The two Austrian teenage girls who became ‘poster girls’ for the jihad in Syria are now desperate to come home after getting completely disillusioned with their new lifestyles.

Samra Kesinovic, 17, and her friend Sabina Selimovic, 15, who grew up in the Austrian capital Vienna and enjoyed the freedom to wear whatever they wanted, and to meet whoever they wanted, were preached to about the evils of their lifestyle by clerics at a local mosque. They persuaded them that the only way to know true peace was to head to Syria and take part in the holy war.

The girls had started lecturing schoolmates about their lifestyle and were even suspected of being behind a vandalism attack at their school calling for jihad. When they left Vienna in April they almost certainly had somebody helping them to get out of the country, say police, and left behind a note telling their parents: “Don’t look for us. We will serve Allah – and we will die for him”.
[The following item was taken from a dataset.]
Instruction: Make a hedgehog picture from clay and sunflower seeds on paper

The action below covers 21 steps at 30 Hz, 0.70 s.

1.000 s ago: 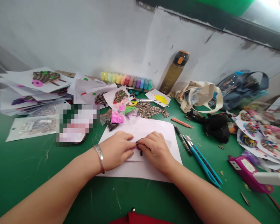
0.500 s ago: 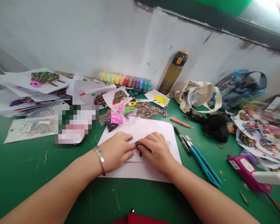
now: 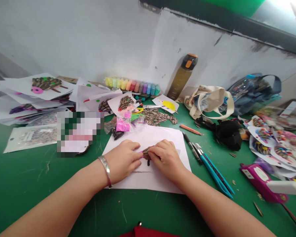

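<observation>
White paper sheets [image 3: 148, 181] lie on the green table in front of me. On them is a small brown seed figure [image 3: 146, 153], with a dark short piece [image 3: 148, 162] below it and a bit of pink at its left end. My left hand [image 3: 125, 159] rests on the paper, its fingertips touching the figure's pink end. From the right, my right hand [image 3: 166, 159] has its thumb and fingers pressed together at the figure's right part. Whatever lies between those fingertips is hidden.
Behind the paper are a seed pile [image 3: 155, 117], clay packets [image 3: 123, 123] and a bottle [image 3: 182, 77]. Blue scissors [image 3: 215, 172], a pen [image 3: 191, 147] and an orange pencil [image 3: 191, 129] lie right. Papers [image 3: 37, 98] are stacked left; a magenta glue gun [image 3: 262, 182] sits far right.
My right hand's fingers have drawn back slightly to the right, and more of the seed figure shows. My left hand has stayed nearly in place.
</observation>
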Motion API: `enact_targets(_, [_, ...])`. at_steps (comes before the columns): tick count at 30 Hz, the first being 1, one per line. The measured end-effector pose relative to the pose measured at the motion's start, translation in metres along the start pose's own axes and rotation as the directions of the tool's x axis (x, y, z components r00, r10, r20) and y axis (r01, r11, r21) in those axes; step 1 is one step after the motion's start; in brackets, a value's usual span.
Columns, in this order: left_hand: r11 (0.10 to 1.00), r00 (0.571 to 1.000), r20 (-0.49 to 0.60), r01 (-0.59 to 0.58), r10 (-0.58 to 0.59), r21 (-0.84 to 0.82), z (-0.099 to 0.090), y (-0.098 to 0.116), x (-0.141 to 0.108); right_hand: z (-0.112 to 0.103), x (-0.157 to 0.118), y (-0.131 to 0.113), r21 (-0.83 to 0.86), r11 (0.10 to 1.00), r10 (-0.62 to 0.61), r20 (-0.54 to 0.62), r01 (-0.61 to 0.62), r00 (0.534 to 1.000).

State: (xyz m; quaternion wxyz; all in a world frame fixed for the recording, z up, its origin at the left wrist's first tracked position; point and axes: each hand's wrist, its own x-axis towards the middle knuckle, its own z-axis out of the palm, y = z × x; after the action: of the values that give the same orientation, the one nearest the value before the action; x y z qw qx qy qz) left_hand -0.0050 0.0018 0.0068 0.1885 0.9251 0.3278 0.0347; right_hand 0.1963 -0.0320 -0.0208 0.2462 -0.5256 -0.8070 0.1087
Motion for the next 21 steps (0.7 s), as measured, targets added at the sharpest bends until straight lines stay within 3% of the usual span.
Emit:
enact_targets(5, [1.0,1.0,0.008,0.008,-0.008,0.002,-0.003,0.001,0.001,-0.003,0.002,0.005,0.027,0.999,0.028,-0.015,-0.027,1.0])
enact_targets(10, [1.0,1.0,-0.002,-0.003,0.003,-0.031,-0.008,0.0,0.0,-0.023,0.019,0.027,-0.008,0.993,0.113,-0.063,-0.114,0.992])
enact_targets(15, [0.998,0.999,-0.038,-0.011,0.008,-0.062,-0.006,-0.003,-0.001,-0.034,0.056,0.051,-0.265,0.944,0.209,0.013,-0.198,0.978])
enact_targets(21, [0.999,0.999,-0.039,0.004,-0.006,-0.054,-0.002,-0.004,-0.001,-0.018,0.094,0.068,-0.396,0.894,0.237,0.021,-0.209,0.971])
But once they had arrived they were married off to local fighters and both the girls are also now believed to be pregnant.
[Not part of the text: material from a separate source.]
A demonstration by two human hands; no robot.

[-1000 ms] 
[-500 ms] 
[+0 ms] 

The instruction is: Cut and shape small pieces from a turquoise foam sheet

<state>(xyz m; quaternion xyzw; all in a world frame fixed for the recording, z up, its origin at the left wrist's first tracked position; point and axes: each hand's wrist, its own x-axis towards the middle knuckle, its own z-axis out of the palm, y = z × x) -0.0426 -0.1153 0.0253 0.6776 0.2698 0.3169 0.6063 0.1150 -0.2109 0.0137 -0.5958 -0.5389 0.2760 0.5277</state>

Police in their homeland Austria say that the girls’ social media accounts were taken over and manipulated to broadcast fake messages about the new life they were having and using them as poster girls to encourage other young girls to head to Syria.

But security service insiders have told Austrian media that the girls have somehow managed to contact their families to say they have had enough, and want to come home.

However they warn that there is almost now no chance that they will be able to leave their new lives after they became internationally famous and the images were shared all round the world.

The social media accounts showed them smiling and wearing their new traditional clothing, and flanked by armed Muslim fighters. Some of the images even showed the girls apparently carrying weapons, but it was later revealed that many of the images had been faked and actually images that are been taken years earlier of other women and reposted on the girls social media pages to make it seem as if it was them.

A Security services insider in Austria said: “It is clear that whoever is operating their pages it probably is not the girls, and that they are being used for propaganda.”

Austrian newspaper Oesterreich which revealed that the girls now wanted to come home is known to have close connections to those investigating the disappearance of the two girls and is in close contact with their families. Both sets of parents had been trying to find ways to contact their daughters and it is believed some way of communicating has been established.

The paper said that the girls are currently in the Islamic State controlled city of Rakka in northern Syria, had been married to Chechen fighters upon their arrival in Syria and were both pregnant.

It said however that the girls who believed the propaganda put to them in the local mosque run by radical preacher Ebu Tejma have now changed their minds after being faced with the realities of the brutal ISIS regime and want to return home.

Spokesman for the Interior Ministry, Karl-Heinz Grundboeck, said however that decision may be too late. He said: “The main problem is about people coming back to Austria. Once they leave it is almost impossible.”